The Constitutionality of Appellate Review of Agency Decisions under Section 39-3-1.1

{7} By a statute newly enacted in 1999, once a party has appealed an agency decision to district court, “[a] party to the appeal to district court may seek review of the district court decision by filing a petition for writ of certiorari with the Court of Appeals, which may exercise its discretion whether to grant review.” Section 39-3-1.1(E). Seeds insists that once the district court assumed appellate jurisdiction over this ease, this Court was required to review the district court’s decision as a matter of right. Seeds bases his argument on article VI, section 2 of the New Mexico Constitution. This section, adopted on September 28,1965, reads:

Appeals from a judgment of the district court imposing a sentence of death or life imprisonment shall be taken directly to the supreme court. In all other cases, criminal and civil, the supreme court shall exercise appellate jurisdiction as may be provided by law; provided that an aggrieved party shall have an absolute right to one appeal.

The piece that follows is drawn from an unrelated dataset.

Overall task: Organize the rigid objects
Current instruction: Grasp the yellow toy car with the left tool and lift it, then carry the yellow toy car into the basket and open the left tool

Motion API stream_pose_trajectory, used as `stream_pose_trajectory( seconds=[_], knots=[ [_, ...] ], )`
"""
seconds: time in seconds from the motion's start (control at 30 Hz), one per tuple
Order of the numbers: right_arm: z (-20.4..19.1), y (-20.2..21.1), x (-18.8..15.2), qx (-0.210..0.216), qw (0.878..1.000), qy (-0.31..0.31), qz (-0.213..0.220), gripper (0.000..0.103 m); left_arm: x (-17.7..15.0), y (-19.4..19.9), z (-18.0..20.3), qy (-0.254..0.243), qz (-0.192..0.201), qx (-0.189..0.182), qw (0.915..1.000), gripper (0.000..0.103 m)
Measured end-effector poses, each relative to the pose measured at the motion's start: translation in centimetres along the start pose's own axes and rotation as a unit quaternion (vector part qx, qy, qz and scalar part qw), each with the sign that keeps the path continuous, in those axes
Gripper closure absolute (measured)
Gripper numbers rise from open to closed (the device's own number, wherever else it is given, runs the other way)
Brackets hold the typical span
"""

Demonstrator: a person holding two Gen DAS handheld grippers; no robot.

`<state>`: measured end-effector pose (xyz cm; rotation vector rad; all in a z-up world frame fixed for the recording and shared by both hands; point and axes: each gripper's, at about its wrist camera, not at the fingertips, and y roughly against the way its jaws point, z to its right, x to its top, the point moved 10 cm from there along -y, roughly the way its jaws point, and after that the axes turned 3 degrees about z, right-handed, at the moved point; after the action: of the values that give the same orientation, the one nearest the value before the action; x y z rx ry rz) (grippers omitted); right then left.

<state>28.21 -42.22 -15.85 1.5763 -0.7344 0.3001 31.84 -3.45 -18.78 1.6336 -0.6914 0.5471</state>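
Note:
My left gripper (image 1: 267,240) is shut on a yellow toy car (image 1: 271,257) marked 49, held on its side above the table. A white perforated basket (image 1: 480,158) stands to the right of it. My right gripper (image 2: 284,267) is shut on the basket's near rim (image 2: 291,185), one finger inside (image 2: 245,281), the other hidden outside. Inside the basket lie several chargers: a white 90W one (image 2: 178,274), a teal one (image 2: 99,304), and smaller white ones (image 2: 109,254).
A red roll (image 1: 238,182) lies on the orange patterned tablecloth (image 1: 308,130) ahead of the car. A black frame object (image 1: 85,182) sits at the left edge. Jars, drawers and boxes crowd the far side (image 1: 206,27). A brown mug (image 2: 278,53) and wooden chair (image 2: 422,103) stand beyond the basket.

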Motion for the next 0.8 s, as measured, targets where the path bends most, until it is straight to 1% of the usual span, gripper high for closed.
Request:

N.M. Const, art. VI, § 2 (emphasis added). According to Seeds’ brief on appeal, Section 39-3-1.1(E) is unconstitutional because article VI, section 2 “creates an absolute right to one appeal from all cases brought in district court,” which he contends means mandatory review, not just discretionary review by certiorari.

{8} The VanderVossens respond that this constitutional issue is moot because this Court granted Seeds’ petition for certiorari. Their position is that because the issue is not dispositive of the appeal, any discussion of it would only be for academic purposes, an impermissible ground for reaching an issue. See New Mexico Bus Sales v. Michael, 68 N.M. 223, 226, 360 P.2d 639, 641 (1961). Basically, the VanderVossens’ position is that Seeds has no standing to challenge the administrative appeals statute.

{9} We disagree. Seeds has standing because he asserts a right that is both rooted in our Constitution and, if accurately stated, diminished by mere discretionary review. See De Vargas Sav. & Loan Ass’n v. Campbell, 87 N.M. 469, 473, 535 P.2d 1320, 1324 (1975). We also decide to reach the constitutional issue because this is a matter of substantial public interest affecting the rights of all New Mexico citizens. See Pinnell v. Bd. of County Comm’rs, 1999-NMCA-074, ¶ 16, 127 N.M. 452, 982 P.2d 503. Finally, the constitutional question is easily capable of repetition, yet if the VanderVossens’ objection prevails, it will always evade review in this Court. See id. Therefore, we proceed to decide the constitutional question.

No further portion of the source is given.